Рассыпав частый цокот подков, Лазурька ускакал. Макся посмотрел на проступающую из тьмы звездную сыпь, вздохнул. Надо бы поговорить, а он уехал. Но, поди, и лучше так-то. Тут своим умом решать надо, без пособников. Когда ходил с братьями на заработки, был рад, что не вписан в партию. Только бы числился… Теперь, кажись, подошло время выбирать свою дорогу. Не одобрят его выбора братья. Нехорошо как! Завсегда вместе были, а тут вроде подошли к росстаням, и дальше каждый свой путь держит.
Подъезжая к заимке, он не увидел огня, не услышал лая собаки. Встревожился, погнал лошадь галопом. Подлетел к зимовью, спрыгнул с седла. На стеклах слепых окон мерцали, отражаясь, звезды, за пряслами двора сопели овцы, на огнище красным глазом светился горячий уголь.
На стук за дверью откликнулась Татьянка. Голос ее прозвучал испуганно. А он, радуясь, закричал:
– Я это, я!
Откинув крючок, Татьянка зажгла лампу и, кинув за плечо косу, вся потянулась к нему, будто стебель ковыля под ветром, но застеснялась, попятилась к столу, оперлась о его край руками.
– Таня… – Это слово вырвалось у Максимки само собой. Впервые он ее назвал так – Таня. И прозвучало ее имя совсем иначе.
С нар соскочил Федоска, сел на лавку у стола, проговорил:
– Думал: он – стук такой резкий…
– Кто – он? – На минутку Макся совсем позабыл о Сохатом, но тут все вспомнил, похолодел. – Опять наведывался?
– Сегодня был. Только что уехал.
Макся невольно потянулся к карману, оттянутому револьвером.
– Татьянка, это правда?
– Ага… Только уехал Лазарь Изотыч, он и заявился. Едва разминулись. А я тут одна, Федос-то на пастбище был.
– Ну и что? – торопил ее Макся.
– Про тебя спрашивал. Собаку застрелил. Буду, говорит, к вам ездить, так чтобы не гавкала. Ужинал здесь… – Татьянка замялась, замолчала. Она чего-то, кажется, недоговаривала.
Макся попросил Федоса расседлать коня и, когда он вышел, спросил:
– А еще что? Все говори, Таня, все…
Даже при тусклом свете лампы было заметно, как вспыхнуло лицо Татьянки, она потупилась, кашлянула.

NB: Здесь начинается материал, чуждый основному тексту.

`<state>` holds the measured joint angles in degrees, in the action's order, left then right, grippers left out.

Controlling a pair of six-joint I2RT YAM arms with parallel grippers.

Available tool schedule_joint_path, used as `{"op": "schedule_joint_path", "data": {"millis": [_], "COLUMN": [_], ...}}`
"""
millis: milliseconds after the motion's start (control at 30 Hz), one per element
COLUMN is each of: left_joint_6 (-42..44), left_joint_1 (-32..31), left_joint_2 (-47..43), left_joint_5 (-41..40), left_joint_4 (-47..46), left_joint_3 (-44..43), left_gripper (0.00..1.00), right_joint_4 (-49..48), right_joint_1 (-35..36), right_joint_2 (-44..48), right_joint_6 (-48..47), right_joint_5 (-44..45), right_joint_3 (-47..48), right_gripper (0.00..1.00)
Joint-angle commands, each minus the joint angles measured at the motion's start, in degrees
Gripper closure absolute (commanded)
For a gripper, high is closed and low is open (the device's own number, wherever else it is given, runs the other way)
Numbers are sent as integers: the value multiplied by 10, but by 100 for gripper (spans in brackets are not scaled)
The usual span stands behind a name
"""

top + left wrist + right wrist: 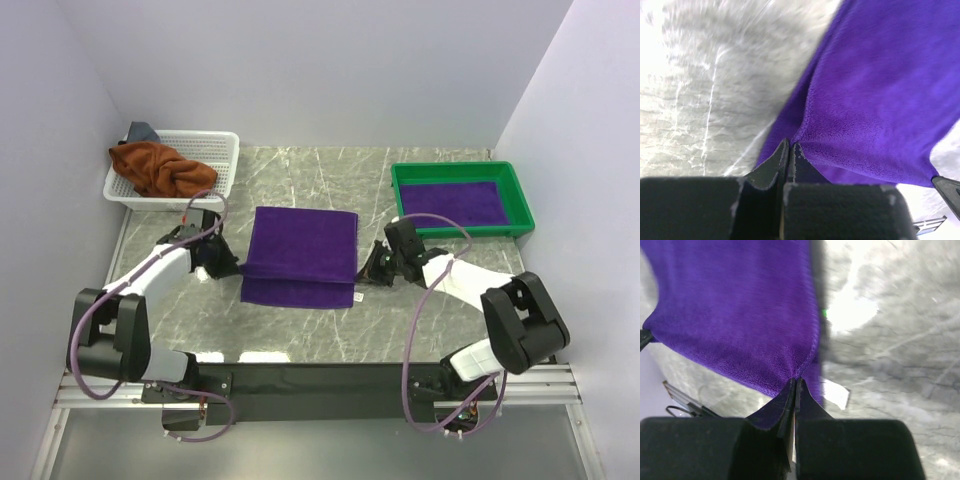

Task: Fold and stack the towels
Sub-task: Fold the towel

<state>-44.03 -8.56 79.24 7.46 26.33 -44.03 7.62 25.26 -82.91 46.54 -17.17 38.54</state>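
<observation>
We see left claw [789, 150] pinching towel [880, 90] corner, rest at 1 o'clock; right claw [795, 386] likewise, rest at 11.

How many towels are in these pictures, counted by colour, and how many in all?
Purple: 2, the middle purple towel and the second purple towel in the green tray
Rust-brown: 1, the rust-brown towel
Grey-blue: 1, the grey-blue towel, mostly hidden
Total: 4

Bench [300, 332], grey marble-patterned. Carries: purple towel [303, 255], spread between left tool [240, 274] and right tool [363, 276]; white mesh basket [224, 168], beyond left tool; green tray [455, 168], beyond right tool; both toward the far edge.
</observation>
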Motion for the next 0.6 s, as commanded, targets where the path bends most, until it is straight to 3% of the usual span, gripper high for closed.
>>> {"op": "schedule_joint_path", "data": {"millis": [0, 333, 567], "left_joint_6": [20, 16, 10], "left_joint_1": [3, 3, -1], "left_joint_2": [-36, -85, -51], "left_joint_5": [-35, -13, 0], "left_joint_4": [38, 58, 15], "left_joint_3": [-45, 10, 67], "left_gripper": [99, 99, 99], "right_joint_4": [47, 66, 25], "right_joint_1": [1, 47, 52], "right_joint_2": [38, 81, 62], "right_joint_6": [-17, 6, 23], "right_joint_5": [21, 16, 24], "right_joint_3": [33, 6, -57], "right_gripper": [100, 100, 100]}}
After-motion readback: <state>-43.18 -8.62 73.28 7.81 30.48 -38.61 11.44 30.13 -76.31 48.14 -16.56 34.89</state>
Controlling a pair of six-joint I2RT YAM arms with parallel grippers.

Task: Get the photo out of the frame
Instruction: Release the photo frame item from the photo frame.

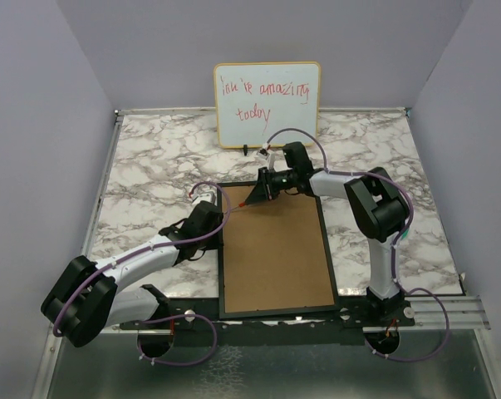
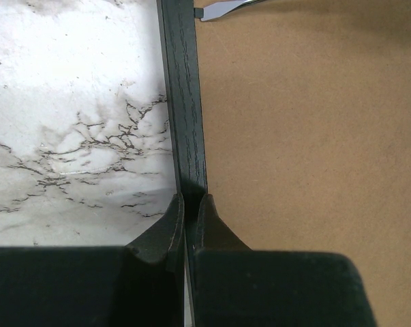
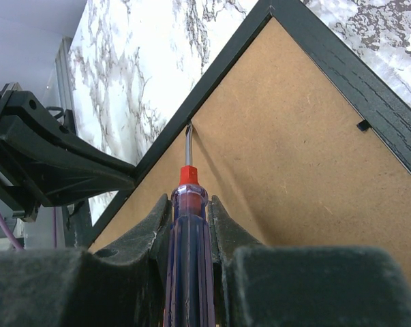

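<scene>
Right wrist view: right gripper [image 3: 189,214] is clamping a screwdriver [image 3: 186,178], tip working at left rail of frame [image 3: 341,68]. Left gripper [image 2: 189,208], shut and empty, is pressing that rail. Frame is lying face-down on worktop [image 1: 150,158], photo hidden underneath. A slipping tip is risking gouging the backing [image 3: 294,177].

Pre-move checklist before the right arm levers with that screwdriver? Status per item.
1. Screwdriver clamped in right hand: ok.
2. Blade tip at the frame's left inner edge: ok.
3. Left hand shut, bearing on the left rail: ok.
4. Metal tab clear of the back panel: not ok, it lies over the panel.
5. Tip seated under a tab: cannot tell.
6. Photo position: cannot tell, hidden beneath the panel.
</scene>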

– Он… он лез обниматься… Такой охальник. А руки у него потные, склизкие. Бабой, говорит, моей будешь, обвенчаюсь с тобой.
Макся сел, долго молчал, стискивая кулаки.
– Стерва! – наконец сказал он. – Я его обвенчаю с гробовой доской!
– Боюсь я, Максим. Страшно… – Татьянка поежилась.
– Ничего, Танюша, ничего… – Он взял ее за руки, усадил рядом, обнял за плечи. – Теперь я вас одних не оставлю.